Arthur awoke.  He opened his eyes, the light shining into them through the open curtains.  He gasped as he remembered that the window was at the head of the bed, not the foot.  He awoke again, and opened his eyes.  It was dark.

He rolled over onto his chest.  He propped up on his elbows and looked out the window above him.  Yep.  Still dark.  The corners of his mouth turned up in a slight grin.  Now that, he thought, was a dream.  Hell of a dream.

He nudged Niecy, still sleeping beside him.  “Hey.”

She swatted feebly at him and mumbled random sleepy syllables.

He nudged her again.  “Hey.  Babe?”

One of her eyes opened just enough to show white in the moonlight.  More fuzzy mumblings.

“Wake up, Niecy, really.”

She groaned and sat up in bed.  She pushed the covers off and swung her legs over the side of the bed.  She stood and swayed uncertainly for a moment.  She straightened the nightshirt she was wearing and shuffled towards the door.  He started to talk, and she held up a hand.  Without turning to face him, she said, “If you are going to wake me up at—what time is it?”  When he didn’t speak, she gave a little “come on” gesture with her hand.

He grinned again.  Still propped on his elbows, he looked over at the screen.  “3:30,” he said.

She nodded.  “If you are going to wake me up at 3:30 a.m. in the morning, Arthur Edwards, you can damn well wait for me to pee before you tell me why.”  She walked out the door.

He watched her go, admiring the view.  Even now, after almost three years together, he loved to look at her.  He could hear her as she went about her business in the bathroom.  He rolled back over and sat up in the bed.  Before long she came back in.  He admired the view from this angle just as much as he had the other.

She saw him staring and wagged a finger at him.  “None of that,” she said.  “I know you didn’t get me up just so you could look at my boobs.”

“I might have,” he said, a pouty, defensive tone in his voice.
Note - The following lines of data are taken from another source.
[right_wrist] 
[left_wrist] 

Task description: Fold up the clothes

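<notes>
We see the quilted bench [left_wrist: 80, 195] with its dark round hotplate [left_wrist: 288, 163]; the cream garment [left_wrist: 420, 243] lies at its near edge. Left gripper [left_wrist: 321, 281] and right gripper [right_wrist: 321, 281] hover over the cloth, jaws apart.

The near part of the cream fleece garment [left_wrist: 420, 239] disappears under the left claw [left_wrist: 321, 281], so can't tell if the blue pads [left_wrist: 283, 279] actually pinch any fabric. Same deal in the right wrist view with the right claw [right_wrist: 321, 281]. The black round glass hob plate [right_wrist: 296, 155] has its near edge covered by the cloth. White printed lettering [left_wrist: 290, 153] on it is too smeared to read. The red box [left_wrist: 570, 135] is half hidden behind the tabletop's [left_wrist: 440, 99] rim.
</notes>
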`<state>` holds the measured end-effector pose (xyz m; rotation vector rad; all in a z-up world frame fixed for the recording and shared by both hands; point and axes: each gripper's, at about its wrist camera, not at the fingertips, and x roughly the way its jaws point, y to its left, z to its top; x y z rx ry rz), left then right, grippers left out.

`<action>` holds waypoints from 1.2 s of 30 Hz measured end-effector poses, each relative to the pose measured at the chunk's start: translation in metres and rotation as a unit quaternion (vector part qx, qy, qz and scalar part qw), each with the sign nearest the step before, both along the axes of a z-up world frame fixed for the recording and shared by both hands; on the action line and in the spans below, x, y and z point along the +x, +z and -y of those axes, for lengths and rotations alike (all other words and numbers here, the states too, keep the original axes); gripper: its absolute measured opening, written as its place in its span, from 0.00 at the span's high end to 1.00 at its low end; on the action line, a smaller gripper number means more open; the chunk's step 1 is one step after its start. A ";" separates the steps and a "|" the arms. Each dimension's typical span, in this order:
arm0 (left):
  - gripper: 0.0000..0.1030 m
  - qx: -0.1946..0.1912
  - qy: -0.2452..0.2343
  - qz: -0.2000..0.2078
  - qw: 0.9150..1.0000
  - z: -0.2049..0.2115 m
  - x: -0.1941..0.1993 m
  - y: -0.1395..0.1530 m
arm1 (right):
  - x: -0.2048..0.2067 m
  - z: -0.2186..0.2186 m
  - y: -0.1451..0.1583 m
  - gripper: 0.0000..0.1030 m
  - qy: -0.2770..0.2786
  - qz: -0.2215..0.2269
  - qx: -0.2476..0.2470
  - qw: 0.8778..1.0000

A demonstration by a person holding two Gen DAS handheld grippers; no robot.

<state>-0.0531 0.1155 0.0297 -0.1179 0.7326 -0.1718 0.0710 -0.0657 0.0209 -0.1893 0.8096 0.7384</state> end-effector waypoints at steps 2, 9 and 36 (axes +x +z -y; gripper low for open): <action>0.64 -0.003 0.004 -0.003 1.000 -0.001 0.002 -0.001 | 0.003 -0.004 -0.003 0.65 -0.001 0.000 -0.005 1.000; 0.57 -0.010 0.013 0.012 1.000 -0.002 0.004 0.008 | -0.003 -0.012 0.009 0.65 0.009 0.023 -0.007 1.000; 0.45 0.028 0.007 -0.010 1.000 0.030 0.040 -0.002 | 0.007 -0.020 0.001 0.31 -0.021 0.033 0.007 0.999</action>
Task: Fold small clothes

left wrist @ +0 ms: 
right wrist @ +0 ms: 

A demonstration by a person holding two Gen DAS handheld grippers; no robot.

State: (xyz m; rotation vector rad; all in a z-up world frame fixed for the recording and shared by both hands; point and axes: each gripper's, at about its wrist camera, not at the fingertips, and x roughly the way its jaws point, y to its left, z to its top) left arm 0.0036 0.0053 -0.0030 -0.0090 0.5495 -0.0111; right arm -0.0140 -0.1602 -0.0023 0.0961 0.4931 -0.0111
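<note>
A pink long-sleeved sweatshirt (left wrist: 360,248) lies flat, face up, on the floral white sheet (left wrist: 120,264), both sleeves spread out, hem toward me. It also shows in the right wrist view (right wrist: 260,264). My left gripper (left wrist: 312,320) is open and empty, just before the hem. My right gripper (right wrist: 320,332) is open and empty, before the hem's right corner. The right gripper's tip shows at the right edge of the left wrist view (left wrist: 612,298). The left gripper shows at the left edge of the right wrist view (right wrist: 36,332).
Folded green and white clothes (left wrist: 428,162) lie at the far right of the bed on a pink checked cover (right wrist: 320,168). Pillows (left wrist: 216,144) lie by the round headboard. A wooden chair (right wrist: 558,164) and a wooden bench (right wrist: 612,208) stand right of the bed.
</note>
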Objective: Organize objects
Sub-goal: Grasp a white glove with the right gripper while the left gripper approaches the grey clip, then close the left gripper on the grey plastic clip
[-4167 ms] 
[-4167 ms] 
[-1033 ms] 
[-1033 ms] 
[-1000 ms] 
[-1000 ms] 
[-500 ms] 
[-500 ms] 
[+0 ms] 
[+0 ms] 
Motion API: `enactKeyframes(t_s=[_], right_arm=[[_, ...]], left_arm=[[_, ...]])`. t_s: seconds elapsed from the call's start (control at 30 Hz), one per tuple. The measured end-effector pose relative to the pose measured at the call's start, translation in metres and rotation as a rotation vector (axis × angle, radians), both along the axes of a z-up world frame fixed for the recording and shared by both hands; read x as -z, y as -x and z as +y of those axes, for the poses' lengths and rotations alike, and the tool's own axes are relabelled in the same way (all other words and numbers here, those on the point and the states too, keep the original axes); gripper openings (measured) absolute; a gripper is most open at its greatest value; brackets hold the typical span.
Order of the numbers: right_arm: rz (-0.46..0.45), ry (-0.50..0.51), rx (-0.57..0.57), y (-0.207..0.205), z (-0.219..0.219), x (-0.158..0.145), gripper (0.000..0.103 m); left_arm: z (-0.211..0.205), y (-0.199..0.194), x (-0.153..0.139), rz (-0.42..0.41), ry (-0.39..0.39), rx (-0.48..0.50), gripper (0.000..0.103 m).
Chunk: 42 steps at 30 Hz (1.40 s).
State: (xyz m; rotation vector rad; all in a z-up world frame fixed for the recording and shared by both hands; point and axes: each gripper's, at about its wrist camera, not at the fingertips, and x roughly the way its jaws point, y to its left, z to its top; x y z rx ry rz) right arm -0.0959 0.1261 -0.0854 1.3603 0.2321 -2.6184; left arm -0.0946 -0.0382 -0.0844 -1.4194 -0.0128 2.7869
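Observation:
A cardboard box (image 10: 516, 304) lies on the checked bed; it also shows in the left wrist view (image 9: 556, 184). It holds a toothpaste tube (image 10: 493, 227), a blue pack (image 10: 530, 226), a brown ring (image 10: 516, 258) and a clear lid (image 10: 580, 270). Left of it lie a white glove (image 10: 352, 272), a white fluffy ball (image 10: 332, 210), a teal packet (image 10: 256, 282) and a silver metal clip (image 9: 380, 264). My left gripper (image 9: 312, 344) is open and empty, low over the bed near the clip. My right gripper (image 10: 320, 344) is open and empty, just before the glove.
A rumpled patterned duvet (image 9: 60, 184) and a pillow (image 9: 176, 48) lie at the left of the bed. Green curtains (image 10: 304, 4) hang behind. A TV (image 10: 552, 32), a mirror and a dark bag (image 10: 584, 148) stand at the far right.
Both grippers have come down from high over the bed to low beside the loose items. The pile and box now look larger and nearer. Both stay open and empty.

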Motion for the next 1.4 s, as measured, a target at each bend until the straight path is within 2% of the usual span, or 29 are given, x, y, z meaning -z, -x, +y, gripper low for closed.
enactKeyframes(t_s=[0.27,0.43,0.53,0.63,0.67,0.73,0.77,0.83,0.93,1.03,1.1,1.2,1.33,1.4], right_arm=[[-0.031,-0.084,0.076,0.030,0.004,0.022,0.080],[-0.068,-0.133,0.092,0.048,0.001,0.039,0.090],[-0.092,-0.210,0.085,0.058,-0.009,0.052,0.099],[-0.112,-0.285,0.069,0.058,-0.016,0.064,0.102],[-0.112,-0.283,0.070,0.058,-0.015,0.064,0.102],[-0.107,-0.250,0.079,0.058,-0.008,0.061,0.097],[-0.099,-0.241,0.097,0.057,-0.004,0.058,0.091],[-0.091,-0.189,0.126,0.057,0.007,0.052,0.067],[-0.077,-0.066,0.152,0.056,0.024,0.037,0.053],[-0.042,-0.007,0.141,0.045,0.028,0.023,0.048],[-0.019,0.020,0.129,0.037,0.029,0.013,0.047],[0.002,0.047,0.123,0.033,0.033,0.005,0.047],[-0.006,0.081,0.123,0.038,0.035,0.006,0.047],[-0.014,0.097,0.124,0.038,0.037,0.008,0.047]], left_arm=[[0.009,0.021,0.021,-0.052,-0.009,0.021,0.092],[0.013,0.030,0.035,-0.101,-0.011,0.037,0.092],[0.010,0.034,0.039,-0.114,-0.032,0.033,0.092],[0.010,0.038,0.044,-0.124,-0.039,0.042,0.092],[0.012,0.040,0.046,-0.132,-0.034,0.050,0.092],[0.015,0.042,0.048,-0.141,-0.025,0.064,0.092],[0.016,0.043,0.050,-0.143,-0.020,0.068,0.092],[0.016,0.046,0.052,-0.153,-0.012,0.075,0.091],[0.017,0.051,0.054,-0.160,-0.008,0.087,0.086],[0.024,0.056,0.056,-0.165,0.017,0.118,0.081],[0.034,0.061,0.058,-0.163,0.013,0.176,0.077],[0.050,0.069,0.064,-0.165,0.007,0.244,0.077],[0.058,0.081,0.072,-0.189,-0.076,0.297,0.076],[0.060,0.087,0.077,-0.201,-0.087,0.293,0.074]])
“Bull.  You’d let me sleep so you could get a better look.  You’ve done it before.  Tell me I’m wrong.”

He laughed.  “You know me so well.”

“It’s why you love me,” she said, and she climbed into bed and sat beside him.  “Now tell me why you really woke me up.”

He sighed.  “Do you believe in God?”

“God?  You mean…you mean God?  Like the Bible and angels and Jesus and all that?”  Arthur nodded.  “Of course not.  You don’t either.  No one does any more.  Everyone who believed in God left Earth a long time ago.”

“I had a dream about God,” Arthur said.  “There was music and light, and I think God was there.  There was so much more to it.  I’m not sure I can even describe it all.”

“You woke me up because you had a dream?”

“I can’t explain it, babe, I…” his voice trailed off.  “It felt so real.  Can I tell you about it?  Maybe that will help.”  She nodded.  He took a few second to collect his thoughts, then began.

“I was sitting on the porch watching a bird fly by overhead.  Suddenly the bird turned towards me and started getting bigger.  I thought it was falling out of the sky but then I realized it was a hoverbug and it was coming right down on top of me.

“It kept getting bigger and bigger, then it landed in the yard.  Right out back there in the clearing.  It was a twelve-seater.  The hatch opened up and this guy got out.  He was dressed in white and was playing some crazy notes on a trumpet.  I never heard anything like it.  He was spinning around and bopping all over the place, then three girls got out.  They were dressed in white, too.  They were singing.  No words, just sort of ‘ooo-ooo-ooo’ in this really weird harmony.  It was almost like it kept wanting to crash and burn, but it didn’t.  It blended with the trumpet and made a really cool sound.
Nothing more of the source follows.